January 26, 2016, by Alex Mullen
Gout: the heroic malady?
Nick Wilshere muses on a ‘humorous’ painful disease:
Painful chronic disease is not something that we generally consider a source of humour. Yet gout – inflammation of the joints, especially in the feet, caused by the formation of monosodium urate crystals – has a long history of being discussed in playful and humorous ways. As long ago as the second century AD, the Syrian-Greek satirist Lucian of Samosata wrote a parodic tragedy on the subject.
A gout-sufferer begins Lucian’s play by comparing the pain to a flame whirling through his body; but ‘podagra’, the ancient Greek term for gout which provides the title of Lucian’s parody, literally means ‘foot-trap’, and a sufferer might well feel as though their foot had been caught in a trap.* This prominent foot-connection is key to one of the tragedy’s jokes.

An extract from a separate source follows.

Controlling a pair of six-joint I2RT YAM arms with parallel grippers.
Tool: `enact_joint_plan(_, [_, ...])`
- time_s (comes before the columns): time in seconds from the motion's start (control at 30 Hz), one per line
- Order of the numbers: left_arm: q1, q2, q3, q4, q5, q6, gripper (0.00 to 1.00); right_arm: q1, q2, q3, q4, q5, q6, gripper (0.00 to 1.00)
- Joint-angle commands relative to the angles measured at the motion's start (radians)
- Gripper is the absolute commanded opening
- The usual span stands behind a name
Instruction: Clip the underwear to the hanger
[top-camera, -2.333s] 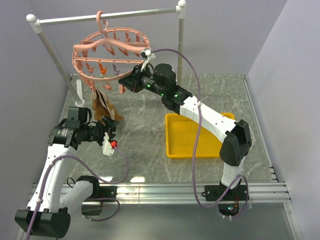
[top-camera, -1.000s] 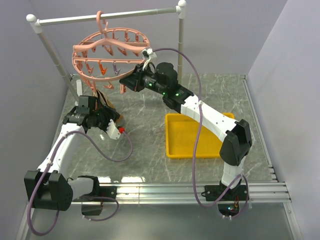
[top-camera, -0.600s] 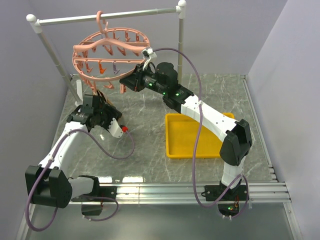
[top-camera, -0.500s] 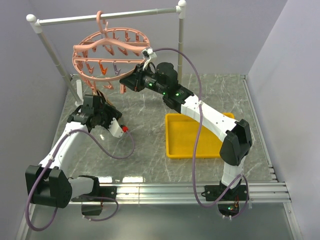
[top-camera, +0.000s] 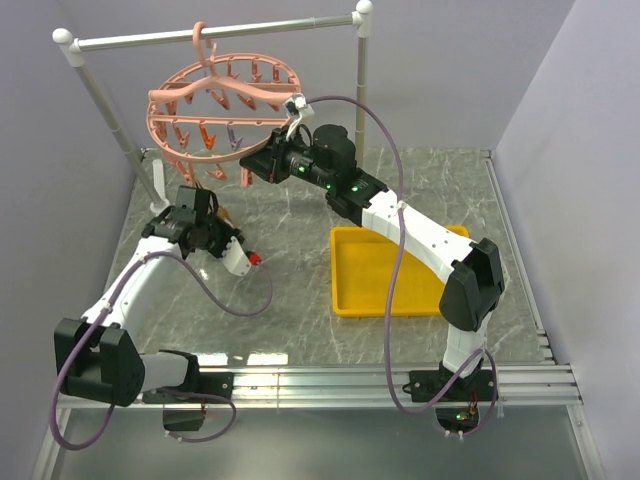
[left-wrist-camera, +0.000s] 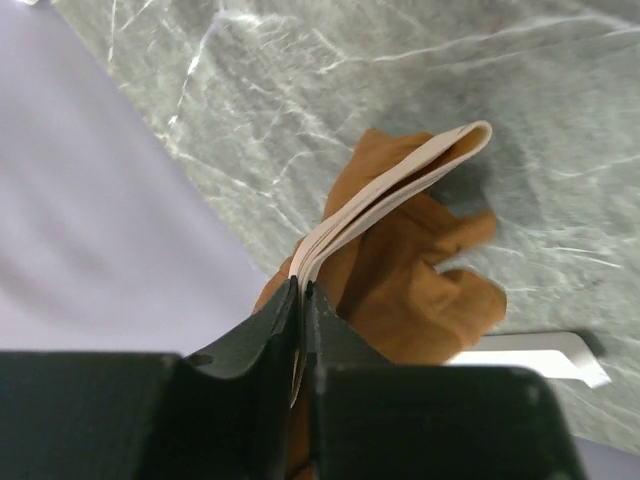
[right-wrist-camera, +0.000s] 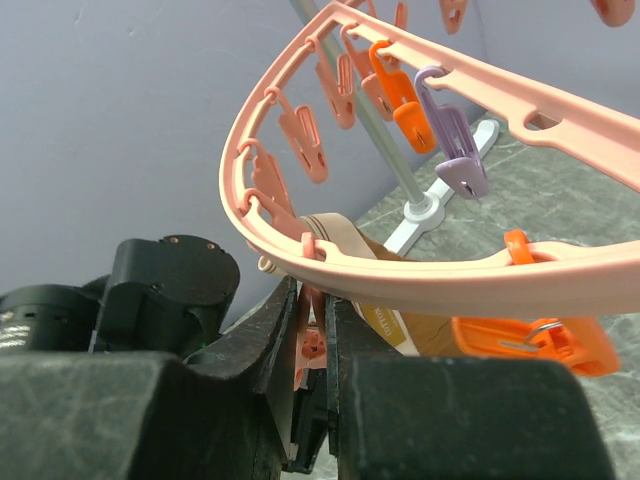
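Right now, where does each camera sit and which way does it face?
Top external: high behind the bases, looking down on the table; both arms show.
Left wrist: on the left arm, facing the table past the left gripper, shut on the underwear.
Right wrist: on the right arm, facing up past the right gripper to the hanger.
Shared: both wrist views show the underwear.

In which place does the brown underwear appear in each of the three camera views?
Top external: the underwear is a small brown patch at the left hand, left of centre, mostly hidden.
Left wrist: the underwear fills the centre, waistband pinched in the hand.
Right wrist: underwear low centre, behind the pink hanger ring.
Shared landmark: the marbled tabletop.
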Motion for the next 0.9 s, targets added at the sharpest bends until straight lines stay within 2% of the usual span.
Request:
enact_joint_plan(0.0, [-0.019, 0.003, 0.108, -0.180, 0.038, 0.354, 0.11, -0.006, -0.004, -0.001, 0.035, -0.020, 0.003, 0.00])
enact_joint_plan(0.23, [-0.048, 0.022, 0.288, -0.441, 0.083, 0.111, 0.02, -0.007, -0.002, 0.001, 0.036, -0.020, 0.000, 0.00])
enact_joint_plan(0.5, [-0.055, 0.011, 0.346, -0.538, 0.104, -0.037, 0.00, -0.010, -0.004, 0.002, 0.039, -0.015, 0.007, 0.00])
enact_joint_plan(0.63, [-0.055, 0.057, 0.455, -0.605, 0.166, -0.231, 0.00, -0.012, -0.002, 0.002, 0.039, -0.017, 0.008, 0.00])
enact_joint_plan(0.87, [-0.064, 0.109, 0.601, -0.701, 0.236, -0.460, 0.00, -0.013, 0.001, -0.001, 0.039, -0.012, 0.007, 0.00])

Although the play is only 334 lines long – about a quarter of the length of a standard tragedy – and apparently has a ‘real-life’ rather than ‘mythic’ setting, it packs in plenty of references to mythological figures, especially when the goddess Gout herself appears. She describes herself as ‘the unconquered goddess’ and ‘She Who Makes Feet Her Prey’, then lists her victims from Greek mythology. Lucian’s joke is that, in the standard versions of the myths, none of these men suffered from gout.
But they are not randomly chosen, since feet play a part in some way in their stories: these are characters who could answer ‘Yes’ to the question ‘Has anything interesting ever happened to you in connection with your feet?’ (to adapt a question from Private Eye’s Me And My Spoons feature). So Gout is apparently doing what many ancient readers of Homer did, suggesting that behind the familiar stories of mythology lie deeper, allegorical meanings: in this case, that mythological references to feet are all coded ways of referring to the power of Gout.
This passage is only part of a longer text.